O enigma de Lula: ruptura ou continuidade?

FRANCISCO DE OLIVEIRA

A eleição de Luiz Inácio Lula da Silva por uma ampla votação, coadjuvada pelo acompanhamento do voto proporcional que lhe dá expressiva bancada no Congresso, tem tudo para parecer o encerramento não apenas da era FHC, mas, além dela, do longo ciclo da "via passiva" brasileira. Entendamo-nos a respeito do significado dessa controversa expressão, que vem de Gramsci, evidentemente: trata-se de pensar a expansão capitalista na periferia, contraditoriamente sem mercado, pela via autoritária de uma fortíssima coerção estatal. Ademais, forma de praticamente todos os casos de "capitalismo tardio" -não no sentido mandeliano.
Os votos dados a Lula foram, indefectivelmente, para a promoção de mudanças no sentido oposto à estagnação em que patinou o governo FHC depois do estrondoso êxito do Plano Real e a evidente deterioração do segundo mandato.

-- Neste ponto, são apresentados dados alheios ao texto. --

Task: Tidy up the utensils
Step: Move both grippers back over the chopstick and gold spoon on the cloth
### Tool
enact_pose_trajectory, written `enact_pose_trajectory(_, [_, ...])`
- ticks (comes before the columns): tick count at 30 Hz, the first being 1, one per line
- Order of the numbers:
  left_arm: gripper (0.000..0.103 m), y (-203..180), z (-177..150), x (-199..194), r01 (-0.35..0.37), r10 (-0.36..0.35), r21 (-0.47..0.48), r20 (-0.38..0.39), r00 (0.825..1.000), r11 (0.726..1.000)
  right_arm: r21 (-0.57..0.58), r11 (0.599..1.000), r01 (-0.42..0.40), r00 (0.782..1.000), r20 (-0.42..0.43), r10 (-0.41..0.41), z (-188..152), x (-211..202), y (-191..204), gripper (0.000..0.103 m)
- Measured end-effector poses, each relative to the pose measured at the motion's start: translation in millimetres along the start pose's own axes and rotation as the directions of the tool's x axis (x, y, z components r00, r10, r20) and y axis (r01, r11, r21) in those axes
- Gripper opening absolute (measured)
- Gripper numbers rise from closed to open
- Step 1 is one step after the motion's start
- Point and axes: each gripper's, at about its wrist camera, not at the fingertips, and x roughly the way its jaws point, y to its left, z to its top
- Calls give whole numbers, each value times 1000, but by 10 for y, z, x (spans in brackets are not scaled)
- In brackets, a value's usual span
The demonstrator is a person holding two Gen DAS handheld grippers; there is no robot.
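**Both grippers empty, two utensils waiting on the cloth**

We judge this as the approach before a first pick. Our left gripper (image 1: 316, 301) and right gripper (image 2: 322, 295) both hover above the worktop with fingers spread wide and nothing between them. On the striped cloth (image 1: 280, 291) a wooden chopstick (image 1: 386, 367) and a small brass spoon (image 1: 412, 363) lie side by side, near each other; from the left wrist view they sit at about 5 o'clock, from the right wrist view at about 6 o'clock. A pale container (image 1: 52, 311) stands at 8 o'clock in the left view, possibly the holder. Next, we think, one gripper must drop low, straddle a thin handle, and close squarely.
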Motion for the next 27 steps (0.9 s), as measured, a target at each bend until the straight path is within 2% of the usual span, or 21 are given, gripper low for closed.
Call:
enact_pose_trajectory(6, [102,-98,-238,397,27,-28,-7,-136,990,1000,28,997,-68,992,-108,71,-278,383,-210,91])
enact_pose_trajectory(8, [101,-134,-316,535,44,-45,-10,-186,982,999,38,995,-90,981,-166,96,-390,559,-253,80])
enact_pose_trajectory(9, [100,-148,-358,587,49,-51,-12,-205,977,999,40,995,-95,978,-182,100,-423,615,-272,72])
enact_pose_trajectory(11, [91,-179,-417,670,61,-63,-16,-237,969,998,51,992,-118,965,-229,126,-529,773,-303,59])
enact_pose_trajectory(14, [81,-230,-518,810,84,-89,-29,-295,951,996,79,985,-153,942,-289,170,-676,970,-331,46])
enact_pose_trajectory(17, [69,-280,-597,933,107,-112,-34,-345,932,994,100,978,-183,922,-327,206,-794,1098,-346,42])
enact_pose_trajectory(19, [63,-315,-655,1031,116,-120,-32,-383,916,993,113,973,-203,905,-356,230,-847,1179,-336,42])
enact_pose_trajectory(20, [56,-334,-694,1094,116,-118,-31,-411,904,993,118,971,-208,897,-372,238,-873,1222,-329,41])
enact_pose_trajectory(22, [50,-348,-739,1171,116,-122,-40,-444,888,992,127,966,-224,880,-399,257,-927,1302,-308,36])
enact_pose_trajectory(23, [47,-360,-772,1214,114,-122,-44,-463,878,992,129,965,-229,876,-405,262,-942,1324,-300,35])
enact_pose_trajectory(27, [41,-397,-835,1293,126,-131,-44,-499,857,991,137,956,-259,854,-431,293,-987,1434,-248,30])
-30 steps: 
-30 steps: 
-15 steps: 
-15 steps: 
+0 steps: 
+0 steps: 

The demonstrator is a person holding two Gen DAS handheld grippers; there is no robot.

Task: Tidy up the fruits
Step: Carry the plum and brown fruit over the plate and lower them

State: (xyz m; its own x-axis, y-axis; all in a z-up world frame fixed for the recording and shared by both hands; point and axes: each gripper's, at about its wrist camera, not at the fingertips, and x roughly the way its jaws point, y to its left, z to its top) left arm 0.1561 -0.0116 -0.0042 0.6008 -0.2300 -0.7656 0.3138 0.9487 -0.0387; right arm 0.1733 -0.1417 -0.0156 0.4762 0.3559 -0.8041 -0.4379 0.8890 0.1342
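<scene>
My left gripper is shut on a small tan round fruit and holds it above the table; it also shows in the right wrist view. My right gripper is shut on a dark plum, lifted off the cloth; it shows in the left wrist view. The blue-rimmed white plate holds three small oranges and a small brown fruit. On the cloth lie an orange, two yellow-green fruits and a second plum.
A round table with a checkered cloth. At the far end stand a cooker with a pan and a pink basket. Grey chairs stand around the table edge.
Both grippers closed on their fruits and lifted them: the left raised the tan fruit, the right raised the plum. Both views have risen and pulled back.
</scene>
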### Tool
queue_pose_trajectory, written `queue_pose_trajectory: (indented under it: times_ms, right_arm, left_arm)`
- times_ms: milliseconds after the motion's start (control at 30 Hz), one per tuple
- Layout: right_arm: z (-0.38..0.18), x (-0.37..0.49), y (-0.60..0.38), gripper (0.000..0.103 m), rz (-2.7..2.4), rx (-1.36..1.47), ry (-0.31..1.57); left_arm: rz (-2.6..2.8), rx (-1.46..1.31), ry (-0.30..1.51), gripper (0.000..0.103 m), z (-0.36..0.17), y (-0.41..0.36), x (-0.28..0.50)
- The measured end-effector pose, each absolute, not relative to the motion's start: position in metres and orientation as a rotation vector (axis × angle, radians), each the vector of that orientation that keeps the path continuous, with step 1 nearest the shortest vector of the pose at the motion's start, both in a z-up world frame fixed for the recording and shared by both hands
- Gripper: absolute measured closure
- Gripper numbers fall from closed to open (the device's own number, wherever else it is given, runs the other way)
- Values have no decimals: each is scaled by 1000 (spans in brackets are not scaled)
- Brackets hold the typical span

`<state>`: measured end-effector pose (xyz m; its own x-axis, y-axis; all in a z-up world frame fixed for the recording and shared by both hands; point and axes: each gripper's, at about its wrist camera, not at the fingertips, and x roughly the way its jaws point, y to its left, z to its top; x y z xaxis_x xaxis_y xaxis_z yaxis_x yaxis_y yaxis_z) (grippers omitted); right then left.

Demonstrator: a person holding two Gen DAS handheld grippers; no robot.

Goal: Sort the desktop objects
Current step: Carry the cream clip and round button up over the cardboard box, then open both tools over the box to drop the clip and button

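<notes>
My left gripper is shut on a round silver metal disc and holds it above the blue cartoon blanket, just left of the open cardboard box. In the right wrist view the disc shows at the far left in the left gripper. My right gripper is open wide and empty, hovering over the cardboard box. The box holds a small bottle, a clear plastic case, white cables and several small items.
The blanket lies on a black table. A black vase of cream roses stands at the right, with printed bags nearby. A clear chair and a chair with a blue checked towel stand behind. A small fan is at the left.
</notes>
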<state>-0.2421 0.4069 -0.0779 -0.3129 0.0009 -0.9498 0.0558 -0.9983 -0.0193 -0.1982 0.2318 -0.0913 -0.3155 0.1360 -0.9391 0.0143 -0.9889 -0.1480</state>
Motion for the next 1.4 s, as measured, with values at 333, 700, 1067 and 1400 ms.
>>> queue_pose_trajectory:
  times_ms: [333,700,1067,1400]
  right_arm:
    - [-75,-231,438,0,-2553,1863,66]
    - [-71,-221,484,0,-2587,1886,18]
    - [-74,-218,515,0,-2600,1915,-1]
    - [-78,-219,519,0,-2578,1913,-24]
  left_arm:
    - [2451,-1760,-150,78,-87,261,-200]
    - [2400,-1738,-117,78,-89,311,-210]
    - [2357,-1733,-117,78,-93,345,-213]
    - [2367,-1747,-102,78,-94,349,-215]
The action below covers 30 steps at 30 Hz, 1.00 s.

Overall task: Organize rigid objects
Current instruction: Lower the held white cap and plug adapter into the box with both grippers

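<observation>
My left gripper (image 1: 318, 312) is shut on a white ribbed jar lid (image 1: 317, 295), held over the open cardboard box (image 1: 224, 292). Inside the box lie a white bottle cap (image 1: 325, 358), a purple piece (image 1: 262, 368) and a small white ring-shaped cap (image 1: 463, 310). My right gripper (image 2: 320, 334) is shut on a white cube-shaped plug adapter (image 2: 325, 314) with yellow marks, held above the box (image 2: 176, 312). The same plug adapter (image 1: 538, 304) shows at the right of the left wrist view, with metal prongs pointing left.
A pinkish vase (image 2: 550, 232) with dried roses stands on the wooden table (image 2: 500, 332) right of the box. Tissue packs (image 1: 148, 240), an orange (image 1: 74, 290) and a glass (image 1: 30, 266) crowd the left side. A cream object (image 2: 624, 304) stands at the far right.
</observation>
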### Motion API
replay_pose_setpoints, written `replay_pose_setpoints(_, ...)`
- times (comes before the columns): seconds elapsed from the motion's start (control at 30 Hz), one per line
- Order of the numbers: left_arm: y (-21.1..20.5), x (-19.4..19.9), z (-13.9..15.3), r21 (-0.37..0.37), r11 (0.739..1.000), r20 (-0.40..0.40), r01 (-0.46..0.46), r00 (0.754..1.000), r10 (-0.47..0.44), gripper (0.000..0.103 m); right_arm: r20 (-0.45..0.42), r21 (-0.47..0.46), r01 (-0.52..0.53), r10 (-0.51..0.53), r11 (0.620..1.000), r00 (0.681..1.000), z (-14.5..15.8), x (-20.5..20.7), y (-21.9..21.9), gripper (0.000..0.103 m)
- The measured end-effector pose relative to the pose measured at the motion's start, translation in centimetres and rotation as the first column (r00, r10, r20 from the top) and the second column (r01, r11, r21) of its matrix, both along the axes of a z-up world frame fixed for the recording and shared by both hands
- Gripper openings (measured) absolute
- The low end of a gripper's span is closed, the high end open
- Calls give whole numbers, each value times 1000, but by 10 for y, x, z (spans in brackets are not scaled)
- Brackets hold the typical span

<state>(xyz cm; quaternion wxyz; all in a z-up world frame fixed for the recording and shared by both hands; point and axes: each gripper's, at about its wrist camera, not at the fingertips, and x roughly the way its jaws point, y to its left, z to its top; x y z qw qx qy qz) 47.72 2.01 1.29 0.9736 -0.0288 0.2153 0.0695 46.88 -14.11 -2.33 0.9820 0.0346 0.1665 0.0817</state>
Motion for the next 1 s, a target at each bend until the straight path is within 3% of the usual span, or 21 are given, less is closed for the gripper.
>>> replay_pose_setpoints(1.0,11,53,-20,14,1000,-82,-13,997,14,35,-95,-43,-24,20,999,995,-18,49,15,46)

É um caleidoscópio de protestos, promessas, possibilidades, frustrações, insegurança, falta de horizontes. É uma soma negativa, como na álgebra, onde menos com menos dá mais.
Isto é responsável pela conjuntura de confusão que se armou, ou, melhor dizendo, foi da indefinição caleidoscópica que surgiu a soma de votos de Lula. Ancorada, diga-se, no consistente colégio eleitoral construído pelo PT ao longo de seus 22 anos, mas que esbarrava sempre, nas eleições presidenciais que disputou anteriormente, numa intransponível rejeição, que era o nome eufemístico para a rejeição de classe, numa sociedade fortemente travejada pelos meios de comunicação de massa. A confusão continua na armação dos apoios e do governo e nas primeiras propostas. À altura da publicação destas notas, os titulares do governo já estarão em plena função, de modo que alguns pontos do enigma começarão a ser decifrados. O já anunciado ministro da Fazenda e o presidente do Banco Central já começam a dissipar algumas das incógnitas. Aquela soma negativa não se constitui em hegemonia, mas apenas em vitória eleitoral: nem sequer esta pode ser tomada rigorosamente como a indicação do caminho para a hegemonia.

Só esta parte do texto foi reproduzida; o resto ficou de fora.